Once again, a storm had an impact on our beach trip.  This time around, it was the lingering devastation of last year’s Typhoon Frank.  Broken piers and rock-littered shores greeted us.  On the positive side, it gave the island a more romantic quality.

Kupo Wharf, Brgy. San Isidro, Guimaras

Kupo Wharf, Brgy. San Isidro, Guimaras

Western Pier, Nagarao Island

Western Pier, Nagarao Island


Guimaras had to endure two major catastrophes in 4 years – the Petron oil spill and Typhoon Frank.   But she survives, with an altered beauty but still charming, nevertheless.

The Journey to Nagarao

Nagarao is a private island, one of several tiny islands around mainland Guimaras.  Iloilo City is the gateway to Guimaras.  A ferry from Fort San Pedro takes you to Jordan Wharf in mainland Guimaras in less than 15 minutes.  From there, it’s an hour’s ride through narrow rough roads (with short stretches of paved portions) to Kupo Wharf in Barangay San Isidro.  Finally, it’s another 10-minute pump boat ride to Nagarao island.  Be prepared for really roughing it.  In the piers, expect to walk down steep stone steps carved out of a seawall and upon rock piles that resulted from a typhoon’s fury.

On The Island


That is one of the first things you see upon docking on the Western Pier.  We were greeted by Helen Stummer, the owner of the island/resort.  She’s a typical Ilongga, very friendly and charming.  It turned out that we were the only guests in the resort.  Well, there’s the German, Hors, but he doesn’t really count as a guest since he owns a cottage there and comes every year.

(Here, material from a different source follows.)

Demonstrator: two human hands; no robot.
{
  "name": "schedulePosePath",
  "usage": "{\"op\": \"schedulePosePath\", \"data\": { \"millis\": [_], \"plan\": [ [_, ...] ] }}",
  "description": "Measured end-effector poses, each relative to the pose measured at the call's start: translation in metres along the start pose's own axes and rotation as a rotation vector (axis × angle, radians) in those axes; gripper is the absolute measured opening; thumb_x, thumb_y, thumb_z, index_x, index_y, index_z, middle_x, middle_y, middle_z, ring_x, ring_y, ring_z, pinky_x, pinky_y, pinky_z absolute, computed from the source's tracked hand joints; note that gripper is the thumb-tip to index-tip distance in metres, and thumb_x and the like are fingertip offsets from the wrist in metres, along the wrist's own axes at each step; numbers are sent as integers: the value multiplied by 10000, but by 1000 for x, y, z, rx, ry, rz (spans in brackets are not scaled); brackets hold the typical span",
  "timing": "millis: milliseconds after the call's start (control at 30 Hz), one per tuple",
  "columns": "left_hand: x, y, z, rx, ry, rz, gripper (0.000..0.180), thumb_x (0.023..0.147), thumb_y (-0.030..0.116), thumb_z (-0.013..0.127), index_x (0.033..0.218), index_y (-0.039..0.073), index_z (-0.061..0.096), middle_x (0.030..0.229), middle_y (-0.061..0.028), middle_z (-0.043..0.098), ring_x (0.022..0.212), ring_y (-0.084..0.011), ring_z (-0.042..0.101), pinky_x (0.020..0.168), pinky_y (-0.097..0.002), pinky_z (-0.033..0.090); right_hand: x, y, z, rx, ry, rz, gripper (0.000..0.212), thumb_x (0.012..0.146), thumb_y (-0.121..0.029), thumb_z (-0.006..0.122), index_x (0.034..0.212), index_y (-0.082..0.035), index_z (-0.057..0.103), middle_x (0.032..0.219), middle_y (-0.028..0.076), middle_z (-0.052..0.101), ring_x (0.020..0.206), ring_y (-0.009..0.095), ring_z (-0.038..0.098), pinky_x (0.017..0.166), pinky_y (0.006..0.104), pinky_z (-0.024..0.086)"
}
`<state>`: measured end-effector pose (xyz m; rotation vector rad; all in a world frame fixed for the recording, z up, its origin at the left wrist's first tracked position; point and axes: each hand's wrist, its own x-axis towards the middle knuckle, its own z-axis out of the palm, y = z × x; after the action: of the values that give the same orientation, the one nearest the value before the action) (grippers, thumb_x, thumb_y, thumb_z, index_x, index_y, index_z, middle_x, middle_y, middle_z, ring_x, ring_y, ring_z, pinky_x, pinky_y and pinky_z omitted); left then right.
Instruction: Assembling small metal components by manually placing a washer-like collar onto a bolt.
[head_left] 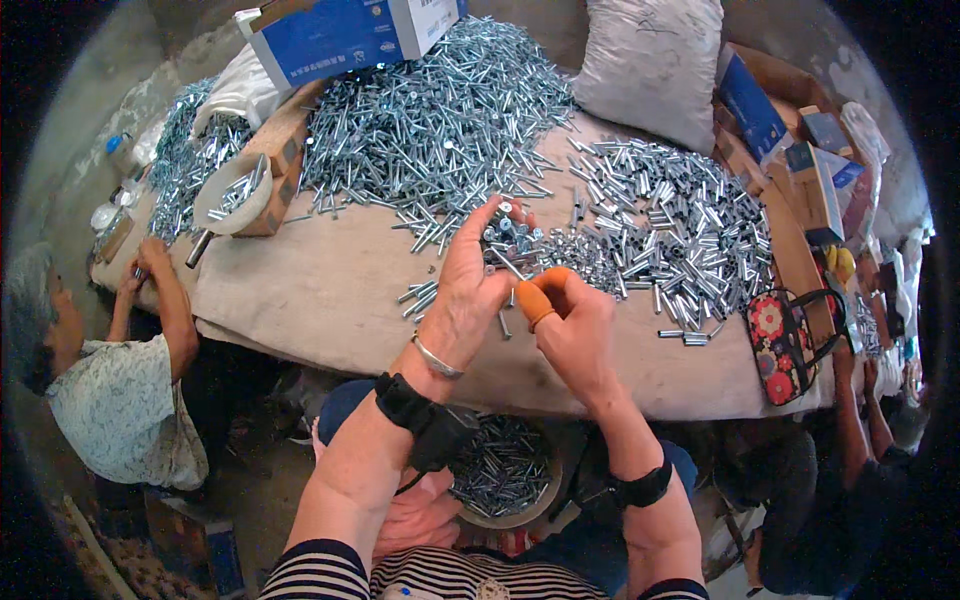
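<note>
My left hand (466, 285) is raised over the near middle of the cloth-covered table, its fingers curled around several flat-headed metal bolts (505, 229). Beside it, my right hand (575, 335) wears orange finger covers (540, 297) on thumb and forefinger. These pinch a thin bolt (508, 264) that points toward the left palm; the fingers hide its lower end. Just past both hands lie small shiny nuts (580, 257). A big heap of long bolts (430, 120) rises behind them, and to the right spreads a heap of short metal sleeves (690, 225).
Below the table edge, a tub (543, 500) holds dark metal pieces. A white bowl (212, 200), a blue box (335, 45) and a full white sack (650, 70) stand farther back. At right is a flowered bag (775, 345). A person (130, 390) works at left; another's arms (860, 420) show at right.
</note>
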<state>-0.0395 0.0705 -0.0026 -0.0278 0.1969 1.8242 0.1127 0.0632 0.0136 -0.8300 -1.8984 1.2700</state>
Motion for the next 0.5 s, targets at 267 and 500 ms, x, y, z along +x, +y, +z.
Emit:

There is no electricity in Nagarao.  The lights are solar-powered, and a generator is used from 6pm to 6am, so you could still have air conditioning in your room at night should you prefer to do so.  It is very quiet around the island.  The only sounds come from the wind (and it is very windy!) and the ocean – and the occasional chickens and insects.

The light gold sand is fine enough, and there are plenty of beautiful shells to collect.  It is not as ideal for swimming like Boracay or the other sandy beaches in the Philippines.  You really have to wait for high tide, and then there are the rocks.  Not really sharp, but slippery especially the moss-covered ones.  We were only able to swim on our second morning, since the first one was spent settling in and exploring, while the last one was spent packing since we had to leave the island by 10am.

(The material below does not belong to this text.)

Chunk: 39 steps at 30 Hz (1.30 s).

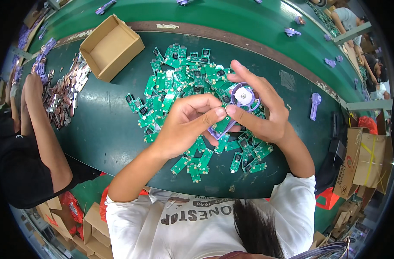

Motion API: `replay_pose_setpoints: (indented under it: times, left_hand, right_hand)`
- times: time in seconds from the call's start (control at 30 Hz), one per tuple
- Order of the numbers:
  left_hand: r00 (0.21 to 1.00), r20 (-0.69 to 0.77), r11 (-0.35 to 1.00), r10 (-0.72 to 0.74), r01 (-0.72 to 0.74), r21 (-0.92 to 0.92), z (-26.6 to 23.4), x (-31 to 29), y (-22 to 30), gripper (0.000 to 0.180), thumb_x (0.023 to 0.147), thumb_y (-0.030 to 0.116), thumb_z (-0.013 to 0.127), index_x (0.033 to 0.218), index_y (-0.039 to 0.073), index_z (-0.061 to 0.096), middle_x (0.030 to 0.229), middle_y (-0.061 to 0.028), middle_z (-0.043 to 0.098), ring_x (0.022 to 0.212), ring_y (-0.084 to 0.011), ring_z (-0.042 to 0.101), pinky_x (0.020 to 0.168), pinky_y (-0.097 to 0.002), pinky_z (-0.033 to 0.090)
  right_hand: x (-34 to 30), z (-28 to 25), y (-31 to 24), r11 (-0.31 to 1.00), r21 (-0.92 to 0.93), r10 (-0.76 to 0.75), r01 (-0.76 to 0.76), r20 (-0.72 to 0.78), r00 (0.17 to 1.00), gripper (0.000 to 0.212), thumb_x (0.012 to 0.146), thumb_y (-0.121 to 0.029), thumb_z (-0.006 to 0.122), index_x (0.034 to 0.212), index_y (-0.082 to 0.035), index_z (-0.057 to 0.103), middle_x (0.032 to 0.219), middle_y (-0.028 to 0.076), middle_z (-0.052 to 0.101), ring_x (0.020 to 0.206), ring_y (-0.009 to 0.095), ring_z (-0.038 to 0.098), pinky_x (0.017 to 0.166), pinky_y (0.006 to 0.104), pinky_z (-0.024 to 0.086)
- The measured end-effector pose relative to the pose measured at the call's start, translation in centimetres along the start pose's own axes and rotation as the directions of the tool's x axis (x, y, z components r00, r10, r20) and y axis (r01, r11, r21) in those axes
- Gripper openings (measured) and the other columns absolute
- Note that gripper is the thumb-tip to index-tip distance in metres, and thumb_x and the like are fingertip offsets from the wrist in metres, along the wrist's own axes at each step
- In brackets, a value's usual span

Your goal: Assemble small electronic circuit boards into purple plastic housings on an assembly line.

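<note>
Over the middle of the table, both my hands meet at a purple handheld fan housing (251,107) with a round ring head and a white motor hub (243,96). My right hand (266,105) curls around the ring, its thumb pressed in near the neck. My left hand (190,123) is closed, thumb and forefinger pinching at the end of a green circuit board (222,124) that lies along the housing's handle. Part of the handle is hidden behind my fingers. Beneath my hands spreads a loose heap of green circuit boards (164,88), some with black components.
An open cardboard box (112,48) stands at the back left. Beyond the table runs a green conveyor belt (231,17) carrying purple fan parts. Another purple fan part (315,106) lies at right. On the left, a co-worker's arm (43,134) reaches past a pile of metallic parts (67,93).
</note>
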<state>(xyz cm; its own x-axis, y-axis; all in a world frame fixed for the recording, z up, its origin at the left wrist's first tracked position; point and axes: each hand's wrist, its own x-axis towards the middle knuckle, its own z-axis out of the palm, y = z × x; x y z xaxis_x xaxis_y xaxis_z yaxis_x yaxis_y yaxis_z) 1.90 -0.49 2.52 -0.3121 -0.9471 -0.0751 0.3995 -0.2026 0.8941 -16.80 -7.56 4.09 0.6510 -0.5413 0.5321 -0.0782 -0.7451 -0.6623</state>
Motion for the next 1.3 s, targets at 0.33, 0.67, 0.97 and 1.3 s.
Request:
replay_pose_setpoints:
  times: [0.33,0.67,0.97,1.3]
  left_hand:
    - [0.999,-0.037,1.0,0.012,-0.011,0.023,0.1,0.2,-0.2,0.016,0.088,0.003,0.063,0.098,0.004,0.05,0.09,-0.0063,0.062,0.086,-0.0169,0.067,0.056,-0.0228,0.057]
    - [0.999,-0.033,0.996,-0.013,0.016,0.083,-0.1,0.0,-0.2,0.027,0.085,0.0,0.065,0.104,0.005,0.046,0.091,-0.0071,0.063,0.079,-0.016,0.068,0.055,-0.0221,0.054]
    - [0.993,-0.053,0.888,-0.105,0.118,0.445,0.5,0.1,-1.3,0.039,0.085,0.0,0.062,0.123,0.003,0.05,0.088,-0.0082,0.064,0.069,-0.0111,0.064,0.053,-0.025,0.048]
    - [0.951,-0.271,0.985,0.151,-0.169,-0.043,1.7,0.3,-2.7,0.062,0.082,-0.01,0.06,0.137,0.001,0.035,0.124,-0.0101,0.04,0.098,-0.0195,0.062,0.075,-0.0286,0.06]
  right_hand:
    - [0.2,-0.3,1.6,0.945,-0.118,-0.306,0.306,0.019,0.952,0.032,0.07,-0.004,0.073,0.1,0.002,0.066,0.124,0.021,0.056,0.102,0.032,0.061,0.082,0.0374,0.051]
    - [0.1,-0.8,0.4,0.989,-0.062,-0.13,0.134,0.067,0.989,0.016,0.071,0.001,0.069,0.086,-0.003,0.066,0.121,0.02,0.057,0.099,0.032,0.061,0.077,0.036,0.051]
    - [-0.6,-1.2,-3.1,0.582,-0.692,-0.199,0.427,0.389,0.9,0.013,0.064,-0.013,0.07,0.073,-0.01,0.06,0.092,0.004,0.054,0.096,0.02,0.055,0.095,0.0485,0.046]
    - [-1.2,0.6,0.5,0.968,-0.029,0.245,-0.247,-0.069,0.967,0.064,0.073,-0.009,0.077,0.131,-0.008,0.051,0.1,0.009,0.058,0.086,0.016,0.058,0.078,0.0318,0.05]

It was a lazy vacation for us.  I wrote in an earlier post that I’m not looking for adventure on this one, and indeed, we didn’t have any – except for the journey itself.  It was heaven to simply wake up at dawn, watch the sun come up, eat scrumptious meals, spend the rest of the day in beach and around the island, read and nap on a hammock, watch the sunset, and have a good night’s sleep.